** 1/2 Stars
(UK 1999) Rated R
Kate Winslet, Said Taghmaoui, Bella Riza, Carrie Mullan
Directed by Gillies MacKinnon
Writing credits: Esther Freud (novel), Billy MacKinnon
Stratosphere Films * 98 minutes
The latest Kate Winslet vehicle, HIDEOUS KINKY (from a novel by Esther Freud based on her childhood with her adventurous mother), is neither. What it is, however, is a gorgeous travelogue of the beauty and fascination of Morocco, and yet another bravura performance by The Divine Miss Winslet. Unfortunately, what it is not, is a compelling story with compelling characters.
Winslet is Julia, hippie mother of Bea (age eight) and Lucy (age six), who abandons her poet husband in dreary London in 1972 to bum around Marrakech, determined to give her girls an upbringing different from her own. She is also on a spiritual quest, hoping to meet a Sufi master and hopefully, achieve "the annihilation of the ego." The trio becomes acquainted with Bilal (Said Taghmaoui), and he becomes an intermittent surrogate father to the girls and lover to Julia.
Lucy, the younger daughter, seems to enjoy their vagabond existence, but Bea answers the question "What do you want to be when you grow up?" with the answer: "Normal." She is the voice of sense in the family, and often is forced into the role of parent to her own mother. Seeing the spiritual trances of those who follow the Sufi way, she is concerned about what will happen to her mother -- and to herself, after Julia's spiritual quest is complete. When the family is taken in by Santoni, a European expatriate, and his two friends, the girls are delighted by the stable, civilized environment -- particularly a box of corn flakes. Bea decides to stay behind while Julia and Lucy go to Algiers to visit the Sufi.
Julia discovers that her spiritual quest is does not have the outcome she'd envisioned, and returns, disillusioned, only to find that Bea has run off, eventually surfacing in a Christian orphanage.
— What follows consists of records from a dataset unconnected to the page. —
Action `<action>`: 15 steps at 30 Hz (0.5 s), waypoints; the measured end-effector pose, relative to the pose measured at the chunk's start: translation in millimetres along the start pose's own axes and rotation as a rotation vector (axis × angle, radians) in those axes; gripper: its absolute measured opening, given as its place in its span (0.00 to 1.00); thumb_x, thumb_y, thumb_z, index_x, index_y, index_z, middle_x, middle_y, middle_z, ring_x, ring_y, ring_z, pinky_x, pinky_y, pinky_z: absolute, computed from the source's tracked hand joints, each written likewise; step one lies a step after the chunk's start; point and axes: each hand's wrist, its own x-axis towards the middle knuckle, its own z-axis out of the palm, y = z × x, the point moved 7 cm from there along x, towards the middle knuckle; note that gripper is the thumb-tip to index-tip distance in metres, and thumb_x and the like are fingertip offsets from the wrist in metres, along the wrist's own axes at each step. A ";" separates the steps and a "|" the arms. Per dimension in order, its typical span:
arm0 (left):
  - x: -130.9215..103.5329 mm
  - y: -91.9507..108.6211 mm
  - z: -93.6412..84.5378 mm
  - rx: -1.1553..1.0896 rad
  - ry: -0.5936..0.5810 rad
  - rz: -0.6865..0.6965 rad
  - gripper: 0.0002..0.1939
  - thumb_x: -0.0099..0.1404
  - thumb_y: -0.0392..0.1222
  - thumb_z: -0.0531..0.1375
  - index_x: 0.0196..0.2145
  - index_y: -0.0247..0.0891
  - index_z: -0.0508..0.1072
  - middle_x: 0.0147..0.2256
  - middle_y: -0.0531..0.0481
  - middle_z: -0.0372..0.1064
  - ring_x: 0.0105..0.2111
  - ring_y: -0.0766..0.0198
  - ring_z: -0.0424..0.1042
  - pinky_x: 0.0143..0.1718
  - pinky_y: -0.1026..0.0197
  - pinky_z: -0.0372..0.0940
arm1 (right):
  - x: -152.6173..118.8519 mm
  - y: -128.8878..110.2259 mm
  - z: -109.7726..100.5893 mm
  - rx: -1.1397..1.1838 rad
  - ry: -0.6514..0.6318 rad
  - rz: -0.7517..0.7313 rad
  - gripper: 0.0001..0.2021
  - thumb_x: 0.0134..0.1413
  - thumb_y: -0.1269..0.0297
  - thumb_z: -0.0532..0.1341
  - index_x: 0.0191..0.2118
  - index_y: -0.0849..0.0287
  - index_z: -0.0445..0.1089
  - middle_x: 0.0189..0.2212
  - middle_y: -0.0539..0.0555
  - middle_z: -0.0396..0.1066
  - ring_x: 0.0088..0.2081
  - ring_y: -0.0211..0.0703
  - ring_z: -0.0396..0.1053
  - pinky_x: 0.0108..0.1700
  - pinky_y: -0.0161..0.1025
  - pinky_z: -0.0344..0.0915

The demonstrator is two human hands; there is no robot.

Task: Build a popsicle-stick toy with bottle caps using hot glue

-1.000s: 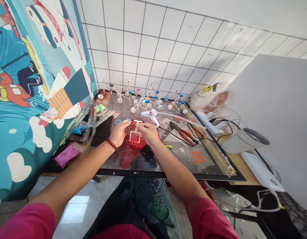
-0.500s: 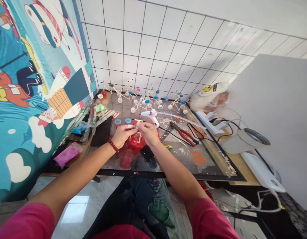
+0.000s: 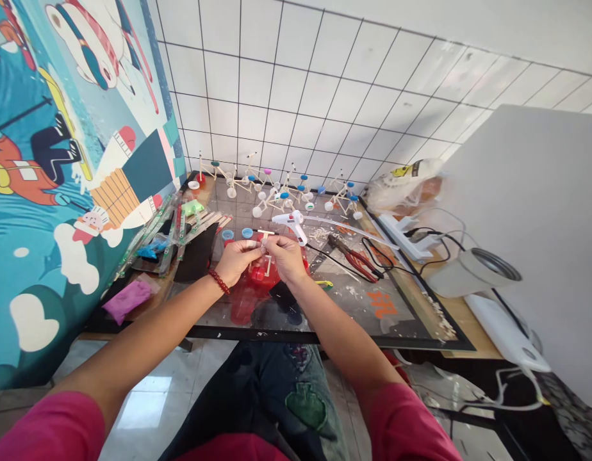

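My left hand (image 3: 234,261) and my right hand (image 3: 287,258) meet over the middle of the table, fingers pinched together. Between their fingertips is a small frame of pale wooden sticks (image 3: 268,265), with a dark-tipped crosspiece at its top. A red bottle cap (image 3: 257,274) shows at the frame's lower end; whether it is joined to the frame I cannot tell. Beneath the hands lies a red sheet or board (image 3: 271,282), partly hidden. Just beyond my right hand is a white glue gun (image 3: 292,224). Two blue bottle caps (image 3: 246,233) sit past my left hand.
Several stick models with bottle-cap wheels (image 3: 284,196) stand along the back. Red-handled pliers (image 3: 361,262) and a black cable lie at right, near a power strip (image 3: 406,237) and lamp (image 3: 469,272). Sticks (image 3: 207,224) and a pink packet (image 3: 129,299) are at left.
Both hands stay in nearly the same place around the stick frame, with only a very slight shift of the fingers. Nothing else has visibly moved.
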 end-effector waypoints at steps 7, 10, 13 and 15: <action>4.4 -1.7 -6.8 0.005 0.042 0.033 0.18 0.43 0.47 0.74 0.27 0.32 0.78 0.19 0.52 0.69 0.18 0.70 0.65 0.18 0.68 0.56 | -2.2 -8.4 3.7 -0.065 -0.058 -0.059 0.08 0.41 0.58 0.72 0.27 0.56 0.79 0.25 0.48 0.75 0.30 0.40 0.69 0.41 0.41 0.67; 3.6 1.8 -8.0 -0.005 0.067 0.044 0.18 0.43 0.46 0.74 0.30 0.33 0.79 0.20 0.52 0.70 0.18 0.71 0.64 0.18 0.68 0.54 | -0.5 -7.2 2.5 -0.053 -0.057 -0.047 0.08 0.41 0.59 0.71 0.29 0.56 0.80 0.25 0.48 0.75 0.30 0.40 0.69 0.42 0.41 0.66; 3.7 3.3 -9.1 -0.017 0.083 0.045 0.20 0.43 0.46 0.74 0.33 0.34 0.80 0.21 0.53 0.69 0.18 0.72 0.63 0.17 0.69 0.52 | 3.9 -4.9 -7.4 -0.045 0.034 -0.047 0.08 0.40 0.58 0.70 0.27 0.56 0.79 0.24 0.48 0.74 0.30 0.39 0.68 0.39 0.40 0.65; 4.8 3.1 -10.1 -0.032 0.088 0.047 0.19 0.43 0.48 0.74 0.30 0.34 0.80 0.21 0.53 0.69 0.17 0.73 0.63 0.16 0.70 0.50 | 6.6 -4.2 -15.6 -0.044 0.104 -0.046 0.09 0.38 0.58 0.70 0.27 0.56 0.79 0.23 0.48 0.73 0.28 0.39 0.66 0.37 0.39 0.63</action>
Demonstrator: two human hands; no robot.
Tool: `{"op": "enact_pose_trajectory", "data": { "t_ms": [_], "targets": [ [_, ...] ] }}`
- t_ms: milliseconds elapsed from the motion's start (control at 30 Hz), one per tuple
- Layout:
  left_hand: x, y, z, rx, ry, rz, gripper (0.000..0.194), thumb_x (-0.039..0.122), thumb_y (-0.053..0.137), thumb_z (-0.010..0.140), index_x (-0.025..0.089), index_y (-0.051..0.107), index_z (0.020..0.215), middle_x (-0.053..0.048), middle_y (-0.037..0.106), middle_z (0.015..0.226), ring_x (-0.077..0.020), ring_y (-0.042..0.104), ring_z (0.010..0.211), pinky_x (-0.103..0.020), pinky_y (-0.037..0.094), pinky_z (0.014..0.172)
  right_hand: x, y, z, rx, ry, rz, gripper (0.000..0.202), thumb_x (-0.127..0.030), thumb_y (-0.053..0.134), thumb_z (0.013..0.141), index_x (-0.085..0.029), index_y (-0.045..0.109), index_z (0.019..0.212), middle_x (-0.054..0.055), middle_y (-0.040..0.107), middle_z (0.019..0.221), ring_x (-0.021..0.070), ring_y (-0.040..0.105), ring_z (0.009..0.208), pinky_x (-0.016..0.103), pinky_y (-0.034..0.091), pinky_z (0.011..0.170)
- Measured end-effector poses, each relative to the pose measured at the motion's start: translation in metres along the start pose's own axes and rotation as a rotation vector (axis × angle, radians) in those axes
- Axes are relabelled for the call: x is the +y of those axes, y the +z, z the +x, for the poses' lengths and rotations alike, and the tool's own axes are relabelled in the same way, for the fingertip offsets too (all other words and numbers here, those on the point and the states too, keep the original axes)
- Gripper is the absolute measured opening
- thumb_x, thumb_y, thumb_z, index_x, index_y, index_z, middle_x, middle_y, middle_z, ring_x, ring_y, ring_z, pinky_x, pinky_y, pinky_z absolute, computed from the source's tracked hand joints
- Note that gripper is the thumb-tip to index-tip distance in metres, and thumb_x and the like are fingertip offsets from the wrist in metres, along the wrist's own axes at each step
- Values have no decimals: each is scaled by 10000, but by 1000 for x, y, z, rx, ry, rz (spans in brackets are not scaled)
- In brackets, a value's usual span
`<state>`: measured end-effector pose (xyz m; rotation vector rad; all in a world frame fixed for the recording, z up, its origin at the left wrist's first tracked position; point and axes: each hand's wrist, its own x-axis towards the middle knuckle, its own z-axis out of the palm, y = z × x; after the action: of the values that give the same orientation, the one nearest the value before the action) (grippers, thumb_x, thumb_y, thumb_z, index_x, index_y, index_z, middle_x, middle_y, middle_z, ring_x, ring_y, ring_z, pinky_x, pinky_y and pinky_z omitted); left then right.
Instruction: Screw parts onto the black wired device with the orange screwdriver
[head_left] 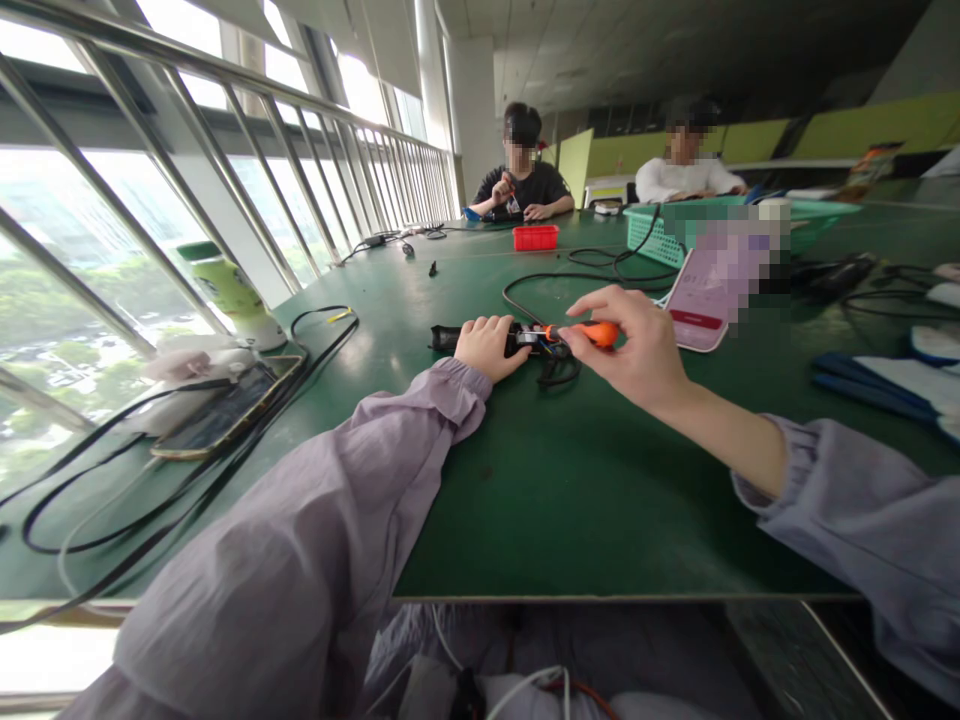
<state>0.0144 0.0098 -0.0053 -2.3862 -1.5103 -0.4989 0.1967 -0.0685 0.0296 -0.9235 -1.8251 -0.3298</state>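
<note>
Dark-screened phone (225, 410) left of long black tubular device (445, 338), nearer you. Device on green tabletop (615, 500), your left hand (487, 347) clasped over it. Your right hand (626, 345) pinches orange-and-black screwdriver (600, 334), shaft at device's right portion, near exposed wires (556, 350). Lilac-screened phone (701, 300) right of device. Beyond device: small red plastic basket (535, 238), then mint-green plastic basket (654, 238) farther right; two seated people (551, 185) farthest.

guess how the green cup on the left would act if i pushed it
The cup looks tall and narrow, so a high push would probably tip it. Its rounded side suggests it could roll once down. It seems stiff, holding a clean shape, but its weight is hard to judge with the contents hidden.
</note>
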Motion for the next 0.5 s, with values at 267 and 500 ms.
{"op": "enact_pose_trajectory", "data": {
  "t_ms": [267,500],
  "targets": [
    [0,-2,-1,-9,-1,-7,504,487,468,830,152,485,1206,-103,588,1133,-271,506,1056,-387,345,912,-1,-5,-6,-95,16,101,203,-242,578,730,-209,552,929,7,618,703,182,580,674,334,455,709],
    [0,-3,0,-13,-6,-2,485,480,467,829,164,489,1195,-93,593,1130,-274,504,1053,-380,345,909,12,-18,-9,-193,232,129,125,-230,487,783,-221,595,722,-7,632,595,146,551,534,273,380,522]
  ]
}}
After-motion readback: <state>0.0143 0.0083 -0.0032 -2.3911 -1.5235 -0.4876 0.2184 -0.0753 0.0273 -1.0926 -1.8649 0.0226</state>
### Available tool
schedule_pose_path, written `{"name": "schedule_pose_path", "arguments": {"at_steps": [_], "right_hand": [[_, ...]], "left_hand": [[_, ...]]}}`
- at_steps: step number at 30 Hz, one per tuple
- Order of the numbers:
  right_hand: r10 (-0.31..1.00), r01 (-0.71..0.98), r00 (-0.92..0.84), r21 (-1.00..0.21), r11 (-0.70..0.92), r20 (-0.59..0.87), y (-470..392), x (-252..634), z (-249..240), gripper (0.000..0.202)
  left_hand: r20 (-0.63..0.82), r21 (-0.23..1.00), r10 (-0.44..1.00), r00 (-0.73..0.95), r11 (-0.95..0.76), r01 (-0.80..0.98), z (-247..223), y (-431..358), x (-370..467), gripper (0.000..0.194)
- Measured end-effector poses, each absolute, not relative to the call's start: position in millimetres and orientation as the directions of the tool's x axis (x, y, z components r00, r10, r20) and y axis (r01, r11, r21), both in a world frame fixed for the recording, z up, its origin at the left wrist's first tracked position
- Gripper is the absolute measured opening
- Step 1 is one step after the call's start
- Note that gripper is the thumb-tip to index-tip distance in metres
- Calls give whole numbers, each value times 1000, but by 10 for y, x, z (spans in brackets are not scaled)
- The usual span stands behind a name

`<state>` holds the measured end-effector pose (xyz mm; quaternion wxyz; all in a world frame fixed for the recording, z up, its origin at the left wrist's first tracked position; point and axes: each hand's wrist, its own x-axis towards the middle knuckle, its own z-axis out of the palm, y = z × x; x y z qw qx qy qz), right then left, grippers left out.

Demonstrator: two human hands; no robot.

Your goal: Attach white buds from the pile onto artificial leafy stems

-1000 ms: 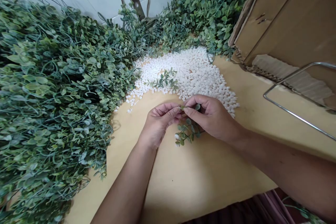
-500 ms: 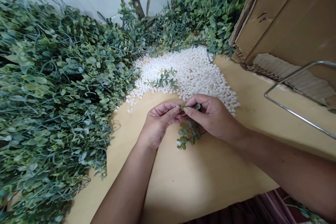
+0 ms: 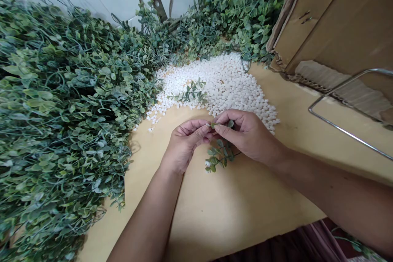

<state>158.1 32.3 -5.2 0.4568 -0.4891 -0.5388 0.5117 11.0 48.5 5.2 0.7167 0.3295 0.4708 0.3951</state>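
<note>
A tiny white bud [image 3: 208,125] is pinched by the left hand [image 3: 184,144], a green round-leaved sprig [image 3: 220,156] by the right hand [image 3: 247,134].

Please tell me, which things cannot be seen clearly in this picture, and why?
In the head view:
Small white piece at the left hand: too small, partly covered by the fingers.
Green sprig: partly hidden behind the right hand.
White pile: pieces too small for exact shape.
Cardboard: cut off by the top and right edges.
Metal rod: cut off by the right edge.
</note>
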Motion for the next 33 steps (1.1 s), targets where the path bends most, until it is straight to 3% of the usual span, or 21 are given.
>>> {"name": "schedule_pose_path", "arguments": {"at_steps": [33], "right_hand": [[997,118,-81,-993,17,7,327,1589,-54,10]], "left_hand": [[-399,867,884,243,450,-215,38,500,117,24]]}}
Winslet, sporting a healthy looking tan and for once, no corset, is as lush and sensual as Marrakech itself. She looks spectacular and conveys a genuine warmth, but not even an actress of Winslet's ability and presence can make Julia a likeable person. While she is portrayed as a loving mother, she is also hopelessly immature and self-involved. The conflict between her "thirst for truth" and her simultaneous decrying of, and embrace of, earthly pleasures makes her spiritual quest as self-indulgent as her chosen lifestyle. Perhaps some annihilation of her ego IS in order.
Winslet has certainly been known to generate some serious heat with her male co-stars, but Julia's relationship with Bilal, which has so much potential to pack a serious erotic wallop against its lush backdrop, falls curiously flat. Said Taghmaoui is tawny, buff, and sexy in a liquid-eyed young Omar Sharif kind of way, but there's very little chemistry between the two. Perhaps that's just what happens when you fall in love with the third assistant director on the set.
Next to such a formidable talent as Winslet, Bella Riza and Carrie Mulan, as the daughters, more than hold their own. They avoid the typical child actor schtick, and are delightfully natural, with a lovely rapport with their screen mother. Carrie Mulan has the beauty of an Edwardian era doll, and while her character seems to genuinely enjoy the unpredictability and adventure of her unconventional childhood, she achieves a genuine poignancy when she plaintively asks Bilal, "Are you my daddy now?" But it is Bella Riza, as a child prematurely forced to grow up by the irresponsibility of her mother, who is ultimately the more affecting. When mom breaks down after their father sends them the wrong Christmas package, it is up to Bea to pick up the pieces.
The other star of this film is John de Borman's exquisite cinematography. De Borman has clearly grown up at the knee of Eduardo Serra (WINGS OF THE DOVE, JUDE). He expertly uses varying shades of gold, orange, red, and yellow to illustrate the warmth and sensuality of the stucco and stone buildings of Marrakech and the lush textiles and textures of the interior decor. He uses light filtering with similar effectiveness -- a nighttime festival strongly echoes Serra's Venice-at-night in WINGS OF THE DOVE.
HIDEOUS KINKY is worth a look, if only for some excellent performances by Winslet and the girls, and as a breathtaking travelogue. But I found it a disturbing film -- I kept envisioning 35-year-old Bea, sitting in a therapist's office, trying to overcome the damage of having to parent her own mother at the tender age of eight.